Ce faisant, ils empêchent une vraie réforme, conforme à notre idéal républicain et aux exigences constitutionnelles et conventionnelles. Ils méprisent la représentation nationale convoquée pour valider un texte rustine rédigé à la va-vite. Vous n'êtes parvenus qu'à mettre d'accord les policiers et les magistrats, mobilisés ensemble contre un projet qu'ils jugent inapplicable.
Nous avions pourtant tout le temps de réaliser une réforme d'ampleur qui mette d'accord policiers et magistrats, une réforme qui n'ouvre pas tant de possibilités de censure de la part du Conseil constitutionnel, ce qui nous contraindra à recommencer notre travail.
Mes chers collègues, une meilleure protection des droits et des libertés des citoyens passe autant par une meilleure procédure de garde à vue que par un renforcement des effectifs et des moyens de la police républicaine, de la justice sur tout le territoire. L'un ne s'oppose pas à l'autre.
Comment permettre une garde à vue dans la dignité alors que les budgets sont coupés ? L'amélioration des conditions de la privation de liberté se heurte à l'objectif désastreux de réduction des dépenses publiques et de suppression d'un poste de fonctionnaire sur deux. Ces coupes claires, ces suppressions de postes et ces politiques de rabotage budgétaire sont en train de créer de la violence au sein de la société. Si le Gouvernement met beaucoup de zèle à déposséder les services publics, il en met bien peu à faire progresser les libertés.
En effet, le ministre de l'intérieur, Claude Guéant, quand il ne déclare pas que les musulmans sont trop nombreux, que les Français ne se sentent plus chez eux ou qu'il est urgent de mener des croisades, prend publiquement la parole pour contester toute réforme de la garde à vue, car cela compliquerait le travail de la police.
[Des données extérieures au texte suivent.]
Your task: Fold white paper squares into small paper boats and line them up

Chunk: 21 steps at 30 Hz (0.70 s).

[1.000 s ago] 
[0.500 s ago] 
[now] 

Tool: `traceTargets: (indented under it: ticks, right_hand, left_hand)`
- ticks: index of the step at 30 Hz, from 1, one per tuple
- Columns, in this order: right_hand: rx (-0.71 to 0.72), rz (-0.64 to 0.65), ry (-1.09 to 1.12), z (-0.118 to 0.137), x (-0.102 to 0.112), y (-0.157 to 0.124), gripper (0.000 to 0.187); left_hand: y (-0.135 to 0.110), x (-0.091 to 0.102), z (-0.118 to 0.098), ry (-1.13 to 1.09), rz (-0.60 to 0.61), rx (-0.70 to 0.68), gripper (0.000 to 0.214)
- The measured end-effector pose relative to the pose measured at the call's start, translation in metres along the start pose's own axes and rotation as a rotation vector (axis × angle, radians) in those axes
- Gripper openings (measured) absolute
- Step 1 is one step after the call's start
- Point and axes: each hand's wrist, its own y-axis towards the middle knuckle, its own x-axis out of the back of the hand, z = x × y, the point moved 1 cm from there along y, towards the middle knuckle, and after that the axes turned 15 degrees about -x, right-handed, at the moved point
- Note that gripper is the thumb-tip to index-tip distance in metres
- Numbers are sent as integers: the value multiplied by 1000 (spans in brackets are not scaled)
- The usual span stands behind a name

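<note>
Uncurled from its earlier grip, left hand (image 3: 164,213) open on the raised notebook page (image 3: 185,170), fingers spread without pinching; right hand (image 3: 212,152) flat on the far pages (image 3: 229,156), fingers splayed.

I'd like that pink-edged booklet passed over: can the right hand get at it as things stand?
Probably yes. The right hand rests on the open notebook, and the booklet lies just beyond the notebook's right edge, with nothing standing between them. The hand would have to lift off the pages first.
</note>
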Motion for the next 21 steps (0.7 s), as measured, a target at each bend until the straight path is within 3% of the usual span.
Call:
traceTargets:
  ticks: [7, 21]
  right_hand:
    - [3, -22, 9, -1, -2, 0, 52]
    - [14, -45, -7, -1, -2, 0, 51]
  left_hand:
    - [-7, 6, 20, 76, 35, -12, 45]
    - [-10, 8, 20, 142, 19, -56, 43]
C'est dire le degré de motivation du Gouvernement pour appliquer les principes constitutionnels et conventionnels.
Comment s'étonner, dès lors, que le dispositif que nous examinons ne soit pas financé ? L'absence des budgets nécessaires à l'application de cette réforme a été soulignée au cours de la discussion, aussi bien par les syndicats de policiers, par les syndicats de magistrats que par le président de la commission des lois, Jean-Luc Warsmann. Vous-même, monsieur le garde des sceaux, l'avez reconnu au cours des débats.
Voter ce texte, c'est accepter de légiférer en pure perte, pour une durée limitée, au mépris de ce que nous savons et des valeurs que nous entendons défendre. Les députés communistes, républicains et du parti de gauche ne donneront pas quitus au Gouvernement. Par souci de cohérence avec notre vote à l'issue de la première lecture, face au mépris avec lequel est traité le législateur et pour hâter une vraie réforme d'ampleur de la garde à vue et de la chaîne pénale tout entière, nous voterons contre ce projet de loi. (Applaudissements sur les bancs du groupe GDR.)